___ Data shown

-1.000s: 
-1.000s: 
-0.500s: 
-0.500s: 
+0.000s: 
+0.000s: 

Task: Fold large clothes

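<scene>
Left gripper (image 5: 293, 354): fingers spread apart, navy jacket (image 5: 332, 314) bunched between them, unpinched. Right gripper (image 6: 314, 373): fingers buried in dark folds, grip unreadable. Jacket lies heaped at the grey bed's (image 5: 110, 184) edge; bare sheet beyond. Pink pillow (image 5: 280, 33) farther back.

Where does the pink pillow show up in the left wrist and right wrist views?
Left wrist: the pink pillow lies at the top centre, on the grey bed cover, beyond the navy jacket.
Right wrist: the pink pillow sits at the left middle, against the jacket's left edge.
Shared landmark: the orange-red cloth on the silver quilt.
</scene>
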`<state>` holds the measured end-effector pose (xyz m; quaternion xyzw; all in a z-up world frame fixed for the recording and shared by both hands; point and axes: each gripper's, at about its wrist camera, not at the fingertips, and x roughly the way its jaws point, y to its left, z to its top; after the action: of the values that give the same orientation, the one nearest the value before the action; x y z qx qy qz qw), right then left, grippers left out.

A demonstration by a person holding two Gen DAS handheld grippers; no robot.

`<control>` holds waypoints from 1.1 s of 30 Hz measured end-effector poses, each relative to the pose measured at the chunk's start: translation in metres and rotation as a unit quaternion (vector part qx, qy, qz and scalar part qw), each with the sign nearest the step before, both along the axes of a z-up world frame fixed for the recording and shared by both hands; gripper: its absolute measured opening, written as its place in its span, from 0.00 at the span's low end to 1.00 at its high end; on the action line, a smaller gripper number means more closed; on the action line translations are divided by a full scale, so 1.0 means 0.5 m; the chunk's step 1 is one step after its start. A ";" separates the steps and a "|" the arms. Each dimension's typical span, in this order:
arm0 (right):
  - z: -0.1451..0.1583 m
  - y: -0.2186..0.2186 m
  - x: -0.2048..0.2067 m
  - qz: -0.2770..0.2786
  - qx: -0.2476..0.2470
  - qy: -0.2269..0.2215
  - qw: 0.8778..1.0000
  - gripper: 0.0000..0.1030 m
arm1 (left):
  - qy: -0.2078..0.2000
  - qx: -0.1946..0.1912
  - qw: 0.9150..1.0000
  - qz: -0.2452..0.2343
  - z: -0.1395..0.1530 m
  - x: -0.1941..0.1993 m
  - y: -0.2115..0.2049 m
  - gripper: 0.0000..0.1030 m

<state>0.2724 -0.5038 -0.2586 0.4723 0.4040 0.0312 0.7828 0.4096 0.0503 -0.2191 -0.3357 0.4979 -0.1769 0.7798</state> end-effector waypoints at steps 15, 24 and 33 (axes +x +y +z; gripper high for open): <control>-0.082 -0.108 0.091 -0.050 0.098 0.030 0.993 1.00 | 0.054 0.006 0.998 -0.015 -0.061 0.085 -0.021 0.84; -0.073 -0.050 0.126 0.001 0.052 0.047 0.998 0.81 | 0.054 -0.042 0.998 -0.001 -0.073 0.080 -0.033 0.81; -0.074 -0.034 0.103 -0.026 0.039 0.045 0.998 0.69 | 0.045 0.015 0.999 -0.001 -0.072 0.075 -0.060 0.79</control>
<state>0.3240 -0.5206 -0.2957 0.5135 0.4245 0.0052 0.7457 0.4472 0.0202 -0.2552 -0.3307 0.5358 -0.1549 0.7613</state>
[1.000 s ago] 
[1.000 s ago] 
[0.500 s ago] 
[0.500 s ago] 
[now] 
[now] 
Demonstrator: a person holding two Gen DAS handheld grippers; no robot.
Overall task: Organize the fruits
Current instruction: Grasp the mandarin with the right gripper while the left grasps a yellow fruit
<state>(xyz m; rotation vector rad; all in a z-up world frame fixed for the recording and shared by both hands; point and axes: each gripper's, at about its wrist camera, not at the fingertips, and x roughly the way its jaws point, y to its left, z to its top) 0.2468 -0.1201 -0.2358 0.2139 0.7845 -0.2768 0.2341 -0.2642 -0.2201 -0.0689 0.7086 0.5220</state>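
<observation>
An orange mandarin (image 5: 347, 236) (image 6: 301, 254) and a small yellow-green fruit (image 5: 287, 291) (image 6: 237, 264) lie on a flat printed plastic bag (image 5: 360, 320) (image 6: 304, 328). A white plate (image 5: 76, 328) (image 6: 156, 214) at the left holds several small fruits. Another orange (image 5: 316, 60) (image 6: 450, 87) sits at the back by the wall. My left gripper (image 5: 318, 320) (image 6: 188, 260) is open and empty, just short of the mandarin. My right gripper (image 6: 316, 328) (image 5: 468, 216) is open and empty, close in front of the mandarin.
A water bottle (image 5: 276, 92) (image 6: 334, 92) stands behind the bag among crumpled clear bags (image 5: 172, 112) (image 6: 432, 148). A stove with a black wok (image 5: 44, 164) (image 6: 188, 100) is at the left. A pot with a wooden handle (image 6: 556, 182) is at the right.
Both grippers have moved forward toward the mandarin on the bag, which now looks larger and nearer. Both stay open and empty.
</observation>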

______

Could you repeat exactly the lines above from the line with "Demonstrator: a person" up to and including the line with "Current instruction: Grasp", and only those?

Demonstrator: a person holding two Gen DAS handheld grippers; no robot.
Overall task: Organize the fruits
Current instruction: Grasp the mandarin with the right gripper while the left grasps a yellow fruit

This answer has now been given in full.